- Your task:
Reproduce, exactly and only, the lines of the data that follows from the one containing "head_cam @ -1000" down to the one containing "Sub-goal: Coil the", without pictures.

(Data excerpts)
□ □ □ □ □

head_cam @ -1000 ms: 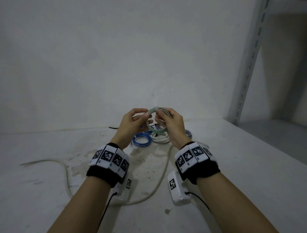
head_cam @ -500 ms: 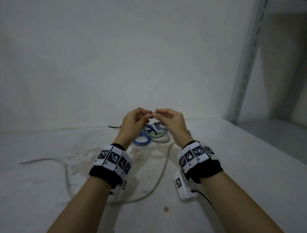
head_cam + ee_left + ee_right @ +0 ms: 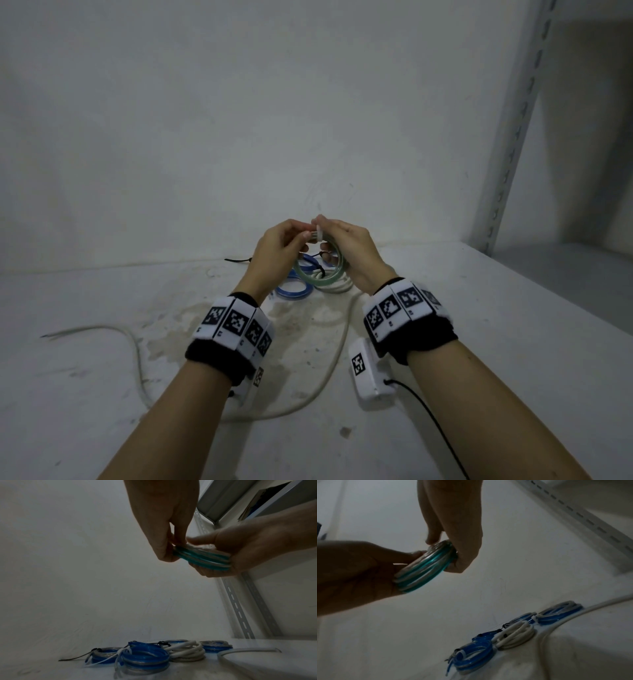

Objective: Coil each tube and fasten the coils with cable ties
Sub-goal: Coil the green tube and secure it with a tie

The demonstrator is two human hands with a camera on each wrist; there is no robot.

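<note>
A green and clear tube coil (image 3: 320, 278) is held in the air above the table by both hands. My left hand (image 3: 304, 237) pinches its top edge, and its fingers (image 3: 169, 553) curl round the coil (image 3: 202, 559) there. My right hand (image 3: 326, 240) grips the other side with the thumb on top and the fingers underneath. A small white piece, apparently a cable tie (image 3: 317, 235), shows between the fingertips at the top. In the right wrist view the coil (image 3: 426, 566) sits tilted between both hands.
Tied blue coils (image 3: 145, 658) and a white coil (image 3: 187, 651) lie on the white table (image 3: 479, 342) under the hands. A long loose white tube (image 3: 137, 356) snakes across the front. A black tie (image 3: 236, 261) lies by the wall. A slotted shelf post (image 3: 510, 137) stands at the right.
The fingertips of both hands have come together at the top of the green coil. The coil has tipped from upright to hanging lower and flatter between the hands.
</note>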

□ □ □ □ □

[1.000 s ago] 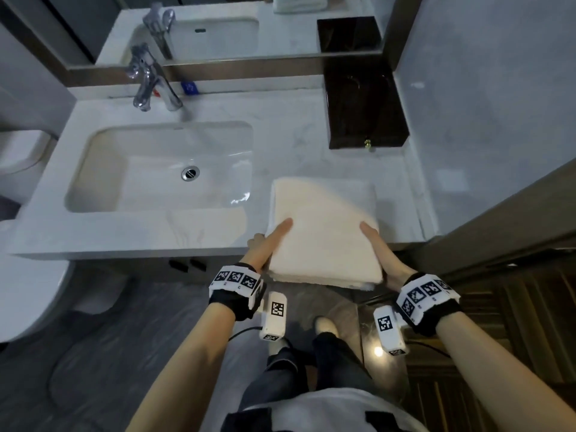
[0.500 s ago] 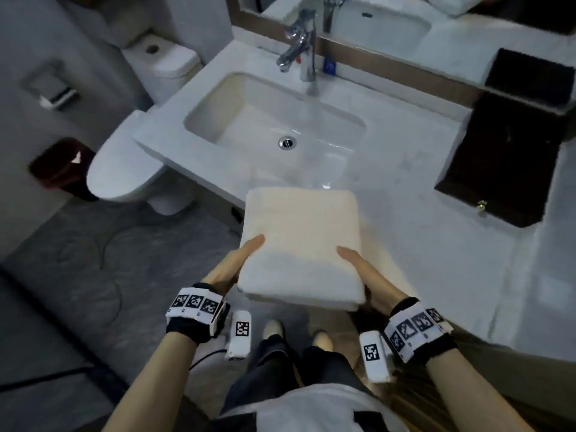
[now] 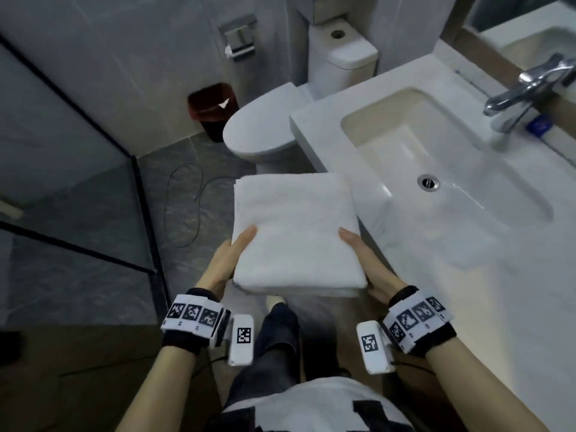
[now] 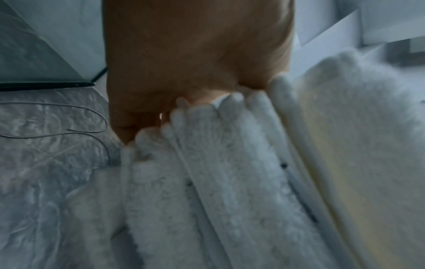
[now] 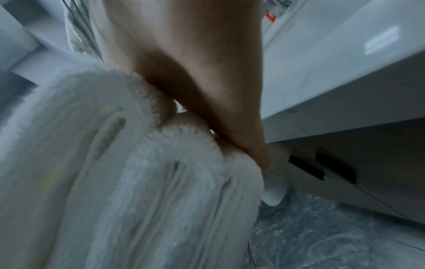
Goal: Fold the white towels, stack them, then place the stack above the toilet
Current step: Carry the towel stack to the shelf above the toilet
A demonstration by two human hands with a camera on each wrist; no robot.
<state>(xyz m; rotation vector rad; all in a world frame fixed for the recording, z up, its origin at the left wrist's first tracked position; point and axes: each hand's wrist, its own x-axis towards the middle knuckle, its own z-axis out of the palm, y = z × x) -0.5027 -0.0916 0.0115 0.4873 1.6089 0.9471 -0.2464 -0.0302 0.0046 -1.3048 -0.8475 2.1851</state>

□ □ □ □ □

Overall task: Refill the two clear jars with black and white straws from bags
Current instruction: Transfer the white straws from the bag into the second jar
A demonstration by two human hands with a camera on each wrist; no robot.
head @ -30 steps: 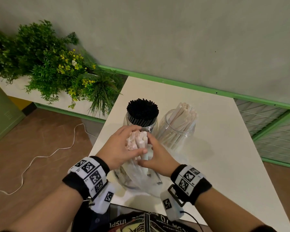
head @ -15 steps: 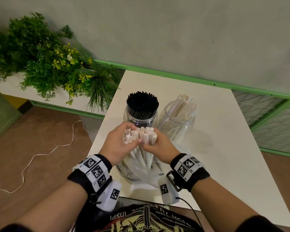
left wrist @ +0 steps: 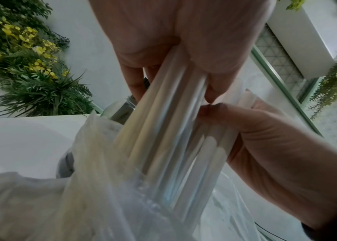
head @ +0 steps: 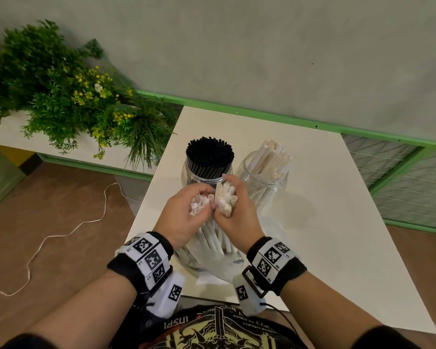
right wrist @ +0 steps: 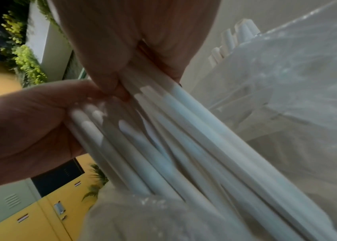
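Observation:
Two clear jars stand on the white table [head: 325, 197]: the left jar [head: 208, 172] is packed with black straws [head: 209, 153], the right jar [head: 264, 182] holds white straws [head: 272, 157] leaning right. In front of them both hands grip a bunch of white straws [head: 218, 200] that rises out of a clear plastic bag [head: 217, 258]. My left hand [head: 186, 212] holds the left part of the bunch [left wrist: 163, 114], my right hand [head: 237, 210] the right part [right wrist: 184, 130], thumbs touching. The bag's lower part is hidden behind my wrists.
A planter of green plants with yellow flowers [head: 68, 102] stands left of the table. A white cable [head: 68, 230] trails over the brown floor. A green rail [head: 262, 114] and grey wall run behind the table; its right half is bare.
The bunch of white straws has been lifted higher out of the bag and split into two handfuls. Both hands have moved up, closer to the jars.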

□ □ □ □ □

- Task response:
head_cam @ -1000 ms: 
head_cam @ -500 ms: 
head_cam + ee_left + ee_right @ +0 ms: 

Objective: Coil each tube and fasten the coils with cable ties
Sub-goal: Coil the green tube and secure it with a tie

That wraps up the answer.